4.Con il terzo motivo, infine, si deduce la nullità della sentenza per violazione dell’art. 112 c.p.c. e dell’art. 115 c.p.c., ai sensi dell’art. 360, comma 1, n. 4 e si censura la C.T.R. per avere annullato integralmente gli atti impositivi, senza esaminare il merito della pretesa tributaria laddove avrebbe dovuto ricondurla, eventualmente, nella corretta misura. In particolare, la ricorrente si duole della circostanza che la C.T.P. prima e la C.T.R., poi, rilevata l’incertezza del metodo ricostruttivo adoperato viziato da un’inesatta determinazione del prezzo medio e della quantità dei prodotti venduti, senza la considerazione degli scarti di produzione, dei prodotti invenduti e dei cali di lavorazione, avrebbero dovuto individuare il prezzo medio applicabile (assumendo al limite quello minore riscontrato tra tutti e determinare eventualmente una diversa e maggiore percentuale di “scarto di produzione, prodotti invenduti e cali di lavorazione”, rispetto a quella del 10% già applicata dall’Ufficio, nel limite di quella richiesta ma non documentata dalla parte (18%).
5. Premesso che al ricorso è applicabile, per essere stata la sentenza impugnata depositata il 20.1.2011, la previgente disposizione dell’art. 360 c.p.c., comma 1, n. 5, il primo motivo va accolto con assorbimento dei restanti.
La giurisprudenza di questa Corte, infatti, è ferma nel ritenere che si ha nullità della sentenza per motivazione apparente quando la motivazione del provvedimento impugnato con ricorso per cassazione, pur se graficamente esistente ed, eventualmente sovrabbondante nella descrizione astratta delle norme che regola la fattispecie dedotta in giudizio, non consente alcun controllo sull’esattezza e la logicità del ragionamento decisorio, così da non attingere la soglia del “minimo costituzionale” richiesto dall’art. 111 Cost., comma 6 (cfr., tra le altre di recente, Cass. n. 13248 del 30/06/2020; id n. 9105 del 2017). E ancora che:” è nulla, ai sensi dell’art. 360 c.p.c., comma 1, n. 4, per violazione dell’art. 132 c.p.c., comma 2, n. 4, la motivazione solo apparente, che non costituisce espressione di un autonomo processo deliberativo, quale la sentenza di appello motivata “per relationem” alla sentenza di primo grado, attraverso una generica condivisione della ricostruzione in fatto e delle argomentazioni svolte dal primo giudice, senza alcun esame critico delle stesse in base ai motivi di gravame” (cfr.
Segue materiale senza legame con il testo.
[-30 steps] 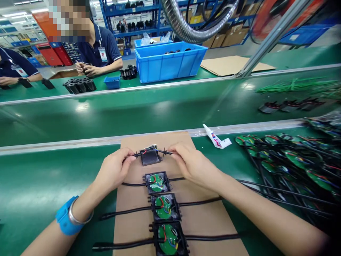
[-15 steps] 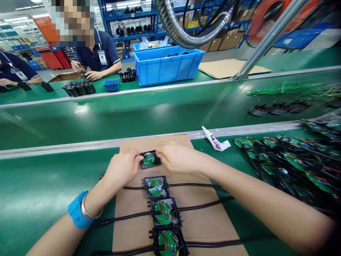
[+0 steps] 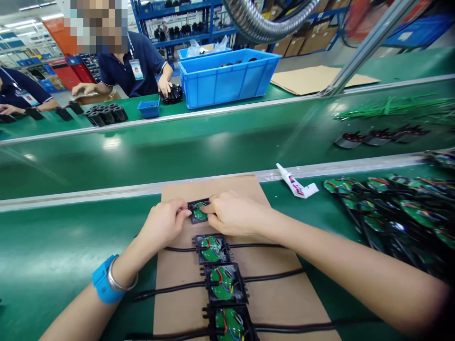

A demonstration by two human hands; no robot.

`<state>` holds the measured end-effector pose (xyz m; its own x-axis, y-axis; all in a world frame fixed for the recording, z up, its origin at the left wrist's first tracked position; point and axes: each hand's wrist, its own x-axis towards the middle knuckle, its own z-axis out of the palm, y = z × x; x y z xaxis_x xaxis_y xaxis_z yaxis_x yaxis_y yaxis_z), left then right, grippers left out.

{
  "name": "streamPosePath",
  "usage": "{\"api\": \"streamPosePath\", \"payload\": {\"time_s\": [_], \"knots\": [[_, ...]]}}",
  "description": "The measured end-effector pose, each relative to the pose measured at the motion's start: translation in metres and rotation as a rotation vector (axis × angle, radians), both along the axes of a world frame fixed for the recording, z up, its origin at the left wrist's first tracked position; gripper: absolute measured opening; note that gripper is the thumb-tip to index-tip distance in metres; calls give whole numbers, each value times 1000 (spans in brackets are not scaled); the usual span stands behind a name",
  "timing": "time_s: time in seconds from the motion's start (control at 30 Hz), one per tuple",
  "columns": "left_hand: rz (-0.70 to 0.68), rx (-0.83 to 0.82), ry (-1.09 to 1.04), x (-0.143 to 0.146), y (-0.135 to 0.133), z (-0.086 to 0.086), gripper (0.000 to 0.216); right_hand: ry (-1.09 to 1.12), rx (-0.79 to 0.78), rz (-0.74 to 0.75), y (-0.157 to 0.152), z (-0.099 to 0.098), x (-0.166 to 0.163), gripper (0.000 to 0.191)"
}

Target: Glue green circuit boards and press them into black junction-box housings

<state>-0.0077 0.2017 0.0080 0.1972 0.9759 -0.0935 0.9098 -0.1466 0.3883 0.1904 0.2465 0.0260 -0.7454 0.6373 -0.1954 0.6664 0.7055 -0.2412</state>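
Observation:
A small black plastic housing with a round green circuit board (image 3: 199,211) inside lies at the far end of a brown cardboard sheet (image 3: 177,189). My left hand (image 3: 167,220) pinches its left edge between thumb and fingers. From the other side, my right hand (image 3: 231,211) lays its index finger on the board, with the thumb below and the remaining fingers curled; it covers the housing's right end. Nearer me, a column of similar housings holds green boards, such as the one just below (image 3: 213,248), with black cables running out to both sides.
Right of the cardboard lie a white glue tube (image 3: 296,182) and a heap of wired green boards (image 3: 398,208). Across the green bench, a co-worker (image 3: 137,61) sits near black cylinders (image 3: 106,114) and a blue bin (image 3: 227,80). A metal hose (image 3: 270,23) hangs overhead.
My right index finger has moved from the housing's right edge onto the board. My left hand keeps its pinch. Across the bench, the co-worker's hand has reached to the black parts beside the blue bin.

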Motion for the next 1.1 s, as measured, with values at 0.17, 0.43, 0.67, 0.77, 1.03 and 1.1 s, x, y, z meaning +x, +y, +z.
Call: {"api": "streamPosePath", "payload": {"time_s": [0.17, 0.43, 0.67, 0.77, 1.03, 1.1], "knots": [[-9, -74, -65, -9, 5, -3, 13, 8, -17, -26, -1, -3, 1, 38], [-53, 75, 183, 2, -2, -4, 24, 55, -37, -35, -2, -7, 5, 36], [-191, 98, 471, 17, -3, -1, 25, 89, -58, -21, 1, -11, 7, 36], [-209, 86, 559, 24, 0, 1, 27, 73, -68, -40, 0, -10, 6, 36], [-182, 171, 586, 19, -19, -9, 46, 62, -57, -72, -7, -3, 2, 37], [-195, 160, 579, 21, -23, -17, 54, 71, -70, -79, -7, -5, 2, 38]]}}
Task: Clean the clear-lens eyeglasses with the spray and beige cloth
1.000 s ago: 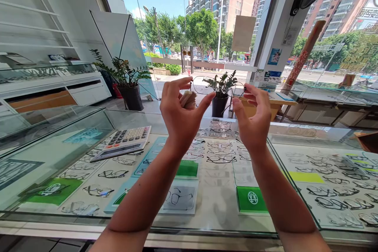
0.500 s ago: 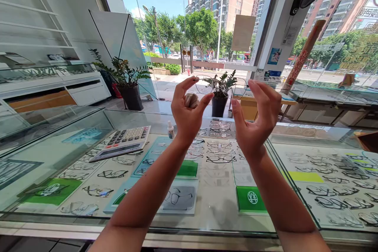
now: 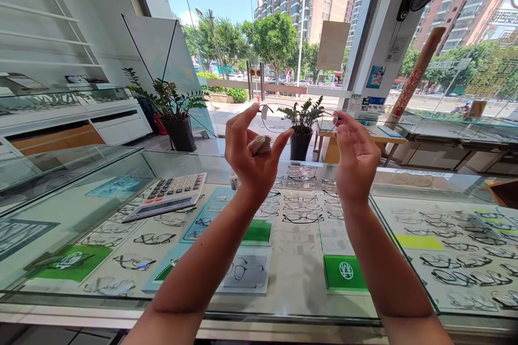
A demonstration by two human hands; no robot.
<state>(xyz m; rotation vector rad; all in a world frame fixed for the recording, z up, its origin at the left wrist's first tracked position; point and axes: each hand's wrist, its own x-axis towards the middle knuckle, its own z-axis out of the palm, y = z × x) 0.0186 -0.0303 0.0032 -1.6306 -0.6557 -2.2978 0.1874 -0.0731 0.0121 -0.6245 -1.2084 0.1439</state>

Cass.n. 21037 del 2018; n. 22022 del 2017; n. 112 del 25/10/2018).
5.1.Nel caso in esame, la motivazione del Giudice di appello incorre nella sanzione di nullità in quanto, nel richiamare e condividere apoditticamente le argomentazioni svolte dal primo Giudice, non si confronta in alcun modo con gli specifici e puntuali motivi di appello (riproposti, in ossequio al principio di autosufficienza, in ricorso) formulati dall’Agenzia delle entrate e volti specificamente a contestare il manchevole accertamento in fatto compiuto dal primo giudice.
6.Ne consegue la cassazione della sentenza impugnata con rinvio alla Commissione tributaria regionale del Piemonte, in diversa composizione, cui si demanda di provvedere anche in ordine alle spese del giudizio di legittimità.
PQM
Accoglie il primo motivo di ricorso, assorbiti i restanti.
Cassa la sentenza impugnata e rinvia alla Commissione tributaria regionale del Piemonte-Torino, in diversa composizione, cui demanda di provvedere anche in ordine alle spese del giudizio di legittimità.
Così deciso in Roma, il 26 gennaio 2022.